DIRECTIONS = The span to repeat in the listing below runs from the line containing "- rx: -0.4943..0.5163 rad" to the line containing "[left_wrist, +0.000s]", inclusive. Repeat it exactly, and only it.

SUPPLIED MATERIAL =

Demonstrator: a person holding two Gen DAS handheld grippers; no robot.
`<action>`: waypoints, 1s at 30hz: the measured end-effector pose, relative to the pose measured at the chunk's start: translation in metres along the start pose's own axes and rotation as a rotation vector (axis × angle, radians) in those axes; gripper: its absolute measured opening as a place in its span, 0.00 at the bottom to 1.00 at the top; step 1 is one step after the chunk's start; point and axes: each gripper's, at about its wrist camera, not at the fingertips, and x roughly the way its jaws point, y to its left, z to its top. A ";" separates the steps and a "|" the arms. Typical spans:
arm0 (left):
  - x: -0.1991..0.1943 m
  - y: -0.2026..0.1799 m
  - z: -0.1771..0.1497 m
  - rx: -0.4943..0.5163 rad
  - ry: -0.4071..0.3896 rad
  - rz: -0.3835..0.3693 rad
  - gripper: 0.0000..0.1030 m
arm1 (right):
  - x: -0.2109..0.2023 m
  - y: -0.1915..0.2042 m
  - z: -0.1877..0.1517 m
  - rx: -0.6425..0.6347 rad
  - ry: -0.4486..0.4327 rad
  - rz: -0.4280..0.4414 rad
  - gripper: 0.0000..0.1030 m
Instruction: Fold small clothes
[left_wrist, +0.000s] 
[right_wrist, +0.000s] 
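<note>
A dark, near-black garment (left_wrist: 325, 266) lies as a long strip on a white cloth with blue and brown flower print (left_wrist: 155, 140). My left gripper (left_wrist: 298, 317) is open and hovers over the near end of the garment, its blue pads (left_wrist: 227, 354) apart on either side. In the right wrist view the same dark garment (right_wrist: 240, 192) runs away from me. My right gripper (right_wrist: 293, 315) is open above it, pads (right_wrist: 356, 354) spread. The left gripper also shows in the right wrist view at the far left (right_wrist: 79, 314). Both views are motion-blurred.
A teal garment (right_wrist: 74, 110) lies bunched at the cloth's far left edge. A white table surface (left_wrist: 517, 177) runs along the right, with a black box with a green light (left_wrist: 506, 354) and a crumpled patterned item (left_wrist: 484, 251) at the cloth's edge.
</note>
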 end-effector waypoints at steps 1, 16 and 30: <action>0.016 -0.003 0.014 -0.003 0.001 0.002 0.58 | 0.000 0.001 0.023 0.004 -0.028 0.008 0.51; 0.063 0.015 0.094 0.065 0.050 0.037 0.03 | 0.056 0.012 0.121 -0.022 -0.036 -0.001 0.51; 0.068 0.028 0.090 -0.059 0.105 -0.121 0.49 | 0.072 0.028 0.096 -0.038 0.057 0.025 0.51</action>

YOUR RESPONSE =
  - rx: -0.4943..0.5163 rad
  - ry: -0.4071..0.3896 rad
  - rz: -0.3835..0.3693 rad
  - gripper: 0.0000..0.1030 m
arm1 (right):
  - x: -0.2109..0.2023 m
  - y: -0.1915..0.2042 m
  - z: -0.1877..0.1517 m
  - rx: -0.6425..0.6347 rad
  - ry: -0.4486..0.4327 rad
  - rz: -0.4280..0.4414 rad
  - gripper: 0.0000..0.1030 m
Instruction: Fold small clothes
[left_wrist, +0.000s] 

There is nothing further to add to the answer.